Wainwright asked no questions; but 

    Day said, as far as she was concerned, what had been stated was true.

    Mr. BENSON - I shall remand you.

    As the prisoners were about leaving the dock Alice Day clutched the prisoner Wainwright and exclaimed, "For God's sake, tell them what I know of the matter; I know nothing!"

    Wainwright. - I met her on Saturday. She knows nothing about it.

    Day. - I am innocent.

    Mr. BENSON. - It is probable you may not, but I cannot discharge you now. Get your witnesses ready as to character and knowledge of the other prisoner for the next occasion.

    The prisoners were then remanded.

*****

The Times, September 15, 1875

THE WHITECHAPEL-ROAD MYSTERY

    An extraordinary chain of evidence has now been completed, leaving no reasonable doubt as to the identity of the woman whose mutilated body was discovered in Southwark on Saturday.

   Acting immediately upon the information of the witness Stokes, the divisional police of Southwark, with the divisional police of Whitechapel, set about investigating the history of the prisoners, and they found, as was hinted in The Times of yesterday, that the male prisoner had relations of a questionable character with several women.
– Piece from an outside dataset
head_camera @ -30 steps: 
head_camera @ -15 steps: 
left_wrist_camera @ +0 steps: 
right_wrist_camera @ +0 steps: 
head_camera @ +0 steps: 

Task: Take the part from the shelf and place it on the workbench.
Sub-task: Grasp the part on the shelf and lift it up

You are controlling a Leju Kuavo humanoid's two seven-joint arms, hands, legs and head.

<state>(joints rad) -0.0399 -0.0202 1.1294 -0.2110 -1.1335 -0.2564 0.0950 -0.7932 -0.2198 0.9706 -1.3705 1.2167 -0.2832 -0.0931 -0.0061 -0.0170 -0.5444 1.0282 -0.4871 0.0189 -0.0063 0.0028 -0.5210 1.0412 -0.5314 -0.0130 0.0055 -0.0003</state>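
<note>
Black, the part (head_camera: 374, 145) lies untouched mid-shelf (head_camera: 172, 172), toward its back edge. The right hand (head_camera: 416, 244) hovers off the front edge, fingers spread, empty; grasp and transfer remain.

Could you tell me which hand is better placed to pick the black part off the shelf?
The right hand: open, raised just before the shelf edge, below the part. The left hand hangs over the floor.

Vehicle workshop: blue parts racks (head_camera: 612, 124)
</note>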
Above all, they found that he had cohabited with a woman who passed by the name of Mrs. King, and that when he visited her he was known as Mr. King. He first knew her about 3 1/2 years ago, when she was little more than 21 years of age, and was assistant to a milliner at Waltham Cross, where he parents lived. It is said he met her at Broxbourne Gardens, on the banks of the river Lea, a favourite resort of Londoners, and a place of highly-respectable character.

    Her father first knew of her intimacy with the male prisoner by discovering that she was enceinte, and by her confession that Wainwright was the father of her child, for she came to London on the discovery of her condition, gave up her name as Harriet Lane - her true name - and with the full knowledge of her family, lived as the mistress of Wainwright. She often visited her relatives, and when urged by her father to return home, her answers was "Wainwright keeps me like a lady." Exactly 12 months ago last week her family lost all direct trace of her, and, though telegrams purpoting to have come from her have been received, and letters in a man's handwriting, yet nothing has been known of her even though all possible inquiries have been made, since the early past of last September.
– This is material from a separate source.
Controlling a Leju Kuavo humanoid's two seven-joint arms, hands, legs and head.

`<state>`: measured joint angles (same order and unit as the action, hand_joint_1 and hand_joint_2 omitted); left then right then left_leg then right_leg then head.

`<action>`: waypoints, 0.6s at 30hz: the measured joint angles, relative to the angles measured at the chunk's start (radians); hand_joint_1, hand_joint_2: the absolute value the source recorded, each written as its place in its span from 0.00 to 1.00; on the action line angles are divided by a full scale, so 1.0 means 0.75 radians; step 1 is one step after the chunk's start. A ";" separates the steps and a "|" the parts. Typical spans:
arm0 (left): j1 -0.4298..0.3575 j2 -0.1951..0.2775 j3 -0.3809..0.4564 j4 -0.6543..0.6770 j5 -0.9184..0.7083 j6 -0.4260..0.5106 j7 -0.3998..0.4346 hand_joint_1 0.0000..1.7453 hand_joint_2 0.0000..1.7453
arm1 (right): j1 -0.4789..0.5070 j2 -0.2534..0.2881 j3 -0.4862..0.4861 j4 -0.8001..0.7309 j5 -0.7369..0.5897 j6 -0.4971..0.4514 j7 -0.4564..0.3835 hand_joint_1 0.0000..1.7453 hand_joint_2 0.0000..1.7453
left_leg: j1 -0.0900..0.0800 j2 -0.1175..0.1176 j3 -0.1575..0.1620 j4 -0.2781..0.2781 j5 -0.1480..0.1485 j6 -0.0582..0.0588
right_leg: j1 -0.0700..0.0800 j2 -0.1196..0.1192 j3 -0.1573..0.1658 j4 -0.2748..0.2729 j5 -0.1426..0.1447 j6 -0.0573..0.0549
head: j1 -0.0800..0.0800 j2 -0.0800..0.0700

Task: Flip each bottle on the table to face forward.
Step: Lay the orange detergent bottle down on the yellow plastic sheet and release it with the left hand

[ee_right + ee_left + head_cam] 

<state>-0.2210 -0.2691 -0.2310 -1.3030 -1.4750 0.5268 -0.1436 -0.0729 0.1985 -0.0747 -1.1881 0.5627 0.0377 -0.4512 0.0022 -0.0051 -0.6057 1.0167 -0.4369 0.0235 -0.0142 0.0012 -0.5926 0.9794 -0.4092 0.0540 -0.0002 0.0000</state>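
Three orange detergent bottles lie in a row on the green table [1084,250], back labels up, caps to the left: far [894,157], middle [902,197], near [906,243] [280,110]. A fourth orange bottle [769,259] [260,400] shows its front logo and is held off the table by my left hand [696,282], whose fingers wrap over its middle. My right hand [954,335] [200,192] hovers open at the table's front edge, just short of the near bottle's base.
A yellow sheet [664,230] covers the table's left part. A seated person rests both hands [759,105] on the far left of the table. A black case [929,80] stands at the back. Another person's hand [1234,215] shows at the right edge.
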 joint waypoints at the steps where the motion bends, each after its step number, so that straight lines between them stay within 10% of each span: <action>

    Another witness now comes on the scene, and the history of Harriet Lane as Mrs. King, the wife of the prisoner Wainwright, is carried another stage. This is Mrs. Wilmore, now living at Stratford. She knew Mrs. King - knew that she lived under the protection of the prisoner Wainwright at Sidney-square, Mile-end. A twelvemonth ago, the 11th of September - on the very anniversary of which day, it will be remarked, as an extraordinary coincidence, the prisoner was apprehended with the remains - the woman, Mrs. King, by arrangement with the prisoner, engaged to remove to Stratford, to the house of Mrs. Wilmore. By this time Mrs. King had two children, of whom the prisoner was, and is, for they are living still, the acknowledged father.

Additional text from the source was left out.